● Exercise directions:
Could you print the data that follows exactly as given?
★ ★ ★ ★ ★ ★ ★
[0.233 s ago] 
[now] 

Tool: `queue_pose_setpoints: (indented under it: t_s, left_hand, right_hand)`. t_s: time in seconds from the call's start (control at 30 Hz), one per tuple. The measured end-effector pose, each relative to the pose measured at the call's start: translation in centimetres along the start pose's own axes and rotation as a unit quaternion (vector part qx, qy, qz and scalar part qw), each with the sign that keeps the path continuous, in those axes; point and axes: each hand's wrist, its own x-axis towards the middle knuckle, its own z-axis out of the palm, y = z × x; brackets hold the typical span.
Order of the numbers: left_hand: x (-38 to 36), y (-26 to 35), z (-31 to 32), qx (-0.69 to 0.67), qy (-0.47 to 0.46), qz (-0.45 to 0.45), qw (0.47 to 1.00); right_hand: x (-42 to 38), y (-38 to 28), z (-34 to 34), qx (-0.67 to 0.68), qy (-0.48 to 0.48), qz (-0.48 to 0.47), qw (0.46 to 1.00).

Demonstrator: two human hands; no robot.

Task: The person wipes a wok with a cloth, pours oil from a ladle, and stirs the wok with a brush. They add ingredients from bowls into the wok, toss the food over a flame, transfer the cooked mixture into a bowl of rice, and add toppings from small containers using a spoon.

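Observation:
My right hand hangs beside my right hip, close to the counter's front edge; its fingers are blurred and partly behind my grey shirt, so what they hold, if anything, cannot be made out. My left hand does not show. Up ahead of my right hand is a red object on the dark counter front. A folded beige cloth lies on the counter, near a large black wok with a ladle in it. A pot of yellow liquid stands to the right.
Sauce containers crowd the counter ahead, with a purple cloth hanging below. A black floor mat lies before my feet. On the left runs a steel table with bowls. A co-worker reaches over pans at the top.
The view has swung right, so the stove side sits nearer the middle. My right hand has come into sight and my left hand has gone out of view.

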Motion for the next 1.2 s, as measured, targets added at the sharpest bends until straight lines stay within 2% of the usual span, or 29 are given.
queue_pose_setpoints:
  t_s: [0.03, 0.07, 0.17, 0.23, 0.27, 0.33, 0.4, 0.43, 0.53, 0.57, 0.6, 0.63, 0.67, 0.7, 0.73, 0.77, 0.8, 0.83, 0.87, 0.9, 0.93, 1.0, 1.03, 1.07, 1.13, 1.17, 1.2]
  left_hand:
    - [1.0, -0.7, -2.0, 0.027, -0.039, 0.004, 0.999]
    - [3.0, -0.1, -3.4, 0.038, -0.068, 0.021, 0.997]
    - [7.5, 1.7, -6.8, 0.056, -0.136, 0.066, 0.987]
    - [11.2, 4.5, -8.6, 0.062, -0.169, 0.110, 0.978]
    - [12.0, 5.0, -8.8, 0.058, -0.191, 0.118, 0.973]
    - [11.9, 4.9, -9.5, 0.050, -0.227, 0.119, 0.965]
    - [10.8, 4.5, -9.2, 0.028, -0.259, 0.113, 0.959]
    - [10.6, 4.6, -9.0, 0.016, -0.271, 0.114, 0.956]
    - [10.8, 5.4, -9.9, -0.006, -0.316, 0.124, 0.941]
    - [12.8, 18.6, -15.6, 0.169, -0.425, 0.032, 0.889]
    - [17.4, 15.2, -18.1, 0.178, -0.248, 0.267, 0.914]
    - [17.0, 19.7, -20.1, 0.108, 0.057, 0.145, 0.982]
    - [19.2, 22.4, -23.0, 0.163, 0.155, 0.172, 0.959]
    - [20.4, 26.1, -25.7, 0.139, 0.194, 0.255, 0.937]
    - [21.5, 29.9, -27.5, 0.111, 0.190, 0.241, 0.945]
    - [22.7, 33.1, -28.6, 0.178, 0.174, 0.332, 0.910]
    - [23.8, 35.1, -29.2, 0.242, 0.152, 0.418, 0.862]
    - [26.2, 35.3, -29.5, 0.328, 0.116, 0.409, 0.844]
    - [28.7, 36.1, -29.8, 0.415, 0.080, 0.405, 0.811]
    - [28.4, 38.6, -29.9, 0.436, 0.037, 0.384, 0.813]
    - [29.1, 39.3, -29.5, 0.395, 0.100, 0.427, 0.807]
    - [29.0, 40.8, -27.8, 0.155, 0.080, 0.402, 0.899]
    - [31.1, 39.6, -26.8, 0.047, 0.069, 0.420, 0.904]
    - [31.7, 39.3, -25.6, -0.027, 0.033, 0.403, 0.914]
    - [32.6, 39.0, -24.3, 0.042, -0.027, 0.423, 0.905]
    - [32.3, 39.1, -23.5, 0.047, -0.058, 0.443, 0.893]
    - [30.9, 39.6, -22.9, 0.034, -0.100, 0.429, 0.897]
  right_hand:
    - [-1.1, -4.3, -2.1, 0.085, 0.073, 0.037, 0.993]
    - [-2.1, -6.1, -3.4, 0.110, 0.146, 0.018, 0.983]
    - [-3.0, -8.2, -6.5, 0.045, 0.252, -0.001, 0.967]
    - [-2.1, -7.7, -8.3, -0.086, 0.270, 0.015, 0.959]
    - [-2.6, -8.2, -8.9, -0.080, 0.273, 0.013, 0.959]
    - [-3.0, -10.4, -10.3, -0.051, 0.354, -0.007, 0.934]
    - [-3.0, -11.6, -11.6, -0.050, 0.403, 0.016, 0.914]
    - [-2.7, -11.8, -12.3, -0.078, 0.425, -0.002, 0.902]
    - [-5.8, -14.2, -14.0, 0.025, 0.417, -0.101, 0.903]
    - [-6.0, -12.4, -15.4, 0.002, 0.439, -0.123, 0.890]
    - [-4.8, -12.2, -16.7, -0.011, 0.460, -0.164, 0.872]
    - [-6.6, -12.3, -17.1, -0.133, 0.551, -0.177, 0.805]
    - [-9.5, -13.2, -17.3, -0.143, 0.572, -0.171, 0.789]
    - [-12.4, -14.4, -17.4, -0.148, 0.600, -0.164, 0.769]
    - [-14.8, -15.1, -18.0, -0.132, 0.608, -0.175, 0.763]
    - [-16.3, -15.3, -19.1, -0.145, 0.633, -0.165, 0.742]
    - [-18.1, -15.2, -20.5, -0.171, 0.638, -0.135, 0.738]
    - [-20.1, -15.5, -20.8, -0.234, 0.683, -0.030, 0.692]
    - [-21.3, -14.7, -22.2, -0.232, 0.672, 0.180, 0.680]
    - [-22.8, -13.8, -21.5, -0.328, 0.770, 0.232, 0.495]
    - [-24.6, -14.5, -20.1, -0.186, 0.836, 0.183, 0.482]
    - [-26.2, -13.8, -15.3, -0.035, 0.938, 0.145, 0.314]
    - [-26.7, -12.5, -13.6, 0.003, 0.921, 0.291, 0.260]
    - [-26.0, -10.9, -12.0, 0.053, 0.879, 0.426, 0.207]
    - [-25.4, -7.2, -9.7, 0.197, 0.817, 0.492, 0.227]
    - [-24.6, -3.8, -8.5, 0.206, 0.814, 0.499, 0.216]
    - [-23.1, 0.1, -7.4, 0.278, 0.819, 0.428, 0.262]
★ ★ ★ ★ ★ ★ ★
● Problem solution:
[0.233 s ago] 
[now] 

Tool: `queue_pose_setpoints: (indented under it: t_s, left_hand, right_hand)`. t_s: time in seconds from the call's start (control at 30 Hz), one per tuple. The measured end-effector pose, each relative to the pose measured at the call's start: translation in centimetres along the start pose's own axes and rotation as a unit quaternion (vector part qx, qy, qz and scalar part qw), each with the sign that keeps the path continuous, in those axes; point and axes: each hand's wrist, its own x-axis towards the middle knuckle, its own z-axis out of the palm, y = z × x; brackets hold the typical span.
Order of the numbers: left_hand: x (-38 to 36), y (-26 to 35), z (-31 to 32), qx (-0.69 to 0.67), qy (-0.47 to 0.46), qz (-0.45 to 0.45), qw (0.47 to 1.00); right_hand: x (-42 to 38), y (-38 to 28), z (-34 to 34), qx (-0.67 to 0.68), qy (-0.48 to 0.48), qz (-0.48 to 0.47), qw (0.46 to 1.00).

Demonstrator: two human hands; no robot.

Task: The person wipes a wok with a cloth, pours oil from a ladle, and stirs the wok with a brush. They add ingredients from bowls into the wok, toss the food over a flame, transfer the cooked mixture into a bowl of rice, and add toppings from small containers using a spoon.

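Observation:
My right hand hangs beside my right hip, close to the counter's front edge; its fingers are blurred and partly behind my grey shirt, so what they hold, if anything, cannot be made out. My left hand does not show. Up ahead of my right hand is a red object on the dark counter front. A folded beige cloth lies on the counter, near a large black wok with a ladle in it. A pot of yellow liquid stands to the right.
Sauce containers crowd the counter ahead, with a purple cloth hanging below. A black floor mat lies before my feet. On the left runs a steel table with bowls. A co-worker reaches over pans at the top.
The view has swung right, so the stove side sits nearer the middle. My right hand has come into sight and my left hand has gone out of view.
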
Motion for the next 1.2 s, as measured, targets added at the sharpest bends until straight lines stay within 2% of the usual span, or 29 are given.
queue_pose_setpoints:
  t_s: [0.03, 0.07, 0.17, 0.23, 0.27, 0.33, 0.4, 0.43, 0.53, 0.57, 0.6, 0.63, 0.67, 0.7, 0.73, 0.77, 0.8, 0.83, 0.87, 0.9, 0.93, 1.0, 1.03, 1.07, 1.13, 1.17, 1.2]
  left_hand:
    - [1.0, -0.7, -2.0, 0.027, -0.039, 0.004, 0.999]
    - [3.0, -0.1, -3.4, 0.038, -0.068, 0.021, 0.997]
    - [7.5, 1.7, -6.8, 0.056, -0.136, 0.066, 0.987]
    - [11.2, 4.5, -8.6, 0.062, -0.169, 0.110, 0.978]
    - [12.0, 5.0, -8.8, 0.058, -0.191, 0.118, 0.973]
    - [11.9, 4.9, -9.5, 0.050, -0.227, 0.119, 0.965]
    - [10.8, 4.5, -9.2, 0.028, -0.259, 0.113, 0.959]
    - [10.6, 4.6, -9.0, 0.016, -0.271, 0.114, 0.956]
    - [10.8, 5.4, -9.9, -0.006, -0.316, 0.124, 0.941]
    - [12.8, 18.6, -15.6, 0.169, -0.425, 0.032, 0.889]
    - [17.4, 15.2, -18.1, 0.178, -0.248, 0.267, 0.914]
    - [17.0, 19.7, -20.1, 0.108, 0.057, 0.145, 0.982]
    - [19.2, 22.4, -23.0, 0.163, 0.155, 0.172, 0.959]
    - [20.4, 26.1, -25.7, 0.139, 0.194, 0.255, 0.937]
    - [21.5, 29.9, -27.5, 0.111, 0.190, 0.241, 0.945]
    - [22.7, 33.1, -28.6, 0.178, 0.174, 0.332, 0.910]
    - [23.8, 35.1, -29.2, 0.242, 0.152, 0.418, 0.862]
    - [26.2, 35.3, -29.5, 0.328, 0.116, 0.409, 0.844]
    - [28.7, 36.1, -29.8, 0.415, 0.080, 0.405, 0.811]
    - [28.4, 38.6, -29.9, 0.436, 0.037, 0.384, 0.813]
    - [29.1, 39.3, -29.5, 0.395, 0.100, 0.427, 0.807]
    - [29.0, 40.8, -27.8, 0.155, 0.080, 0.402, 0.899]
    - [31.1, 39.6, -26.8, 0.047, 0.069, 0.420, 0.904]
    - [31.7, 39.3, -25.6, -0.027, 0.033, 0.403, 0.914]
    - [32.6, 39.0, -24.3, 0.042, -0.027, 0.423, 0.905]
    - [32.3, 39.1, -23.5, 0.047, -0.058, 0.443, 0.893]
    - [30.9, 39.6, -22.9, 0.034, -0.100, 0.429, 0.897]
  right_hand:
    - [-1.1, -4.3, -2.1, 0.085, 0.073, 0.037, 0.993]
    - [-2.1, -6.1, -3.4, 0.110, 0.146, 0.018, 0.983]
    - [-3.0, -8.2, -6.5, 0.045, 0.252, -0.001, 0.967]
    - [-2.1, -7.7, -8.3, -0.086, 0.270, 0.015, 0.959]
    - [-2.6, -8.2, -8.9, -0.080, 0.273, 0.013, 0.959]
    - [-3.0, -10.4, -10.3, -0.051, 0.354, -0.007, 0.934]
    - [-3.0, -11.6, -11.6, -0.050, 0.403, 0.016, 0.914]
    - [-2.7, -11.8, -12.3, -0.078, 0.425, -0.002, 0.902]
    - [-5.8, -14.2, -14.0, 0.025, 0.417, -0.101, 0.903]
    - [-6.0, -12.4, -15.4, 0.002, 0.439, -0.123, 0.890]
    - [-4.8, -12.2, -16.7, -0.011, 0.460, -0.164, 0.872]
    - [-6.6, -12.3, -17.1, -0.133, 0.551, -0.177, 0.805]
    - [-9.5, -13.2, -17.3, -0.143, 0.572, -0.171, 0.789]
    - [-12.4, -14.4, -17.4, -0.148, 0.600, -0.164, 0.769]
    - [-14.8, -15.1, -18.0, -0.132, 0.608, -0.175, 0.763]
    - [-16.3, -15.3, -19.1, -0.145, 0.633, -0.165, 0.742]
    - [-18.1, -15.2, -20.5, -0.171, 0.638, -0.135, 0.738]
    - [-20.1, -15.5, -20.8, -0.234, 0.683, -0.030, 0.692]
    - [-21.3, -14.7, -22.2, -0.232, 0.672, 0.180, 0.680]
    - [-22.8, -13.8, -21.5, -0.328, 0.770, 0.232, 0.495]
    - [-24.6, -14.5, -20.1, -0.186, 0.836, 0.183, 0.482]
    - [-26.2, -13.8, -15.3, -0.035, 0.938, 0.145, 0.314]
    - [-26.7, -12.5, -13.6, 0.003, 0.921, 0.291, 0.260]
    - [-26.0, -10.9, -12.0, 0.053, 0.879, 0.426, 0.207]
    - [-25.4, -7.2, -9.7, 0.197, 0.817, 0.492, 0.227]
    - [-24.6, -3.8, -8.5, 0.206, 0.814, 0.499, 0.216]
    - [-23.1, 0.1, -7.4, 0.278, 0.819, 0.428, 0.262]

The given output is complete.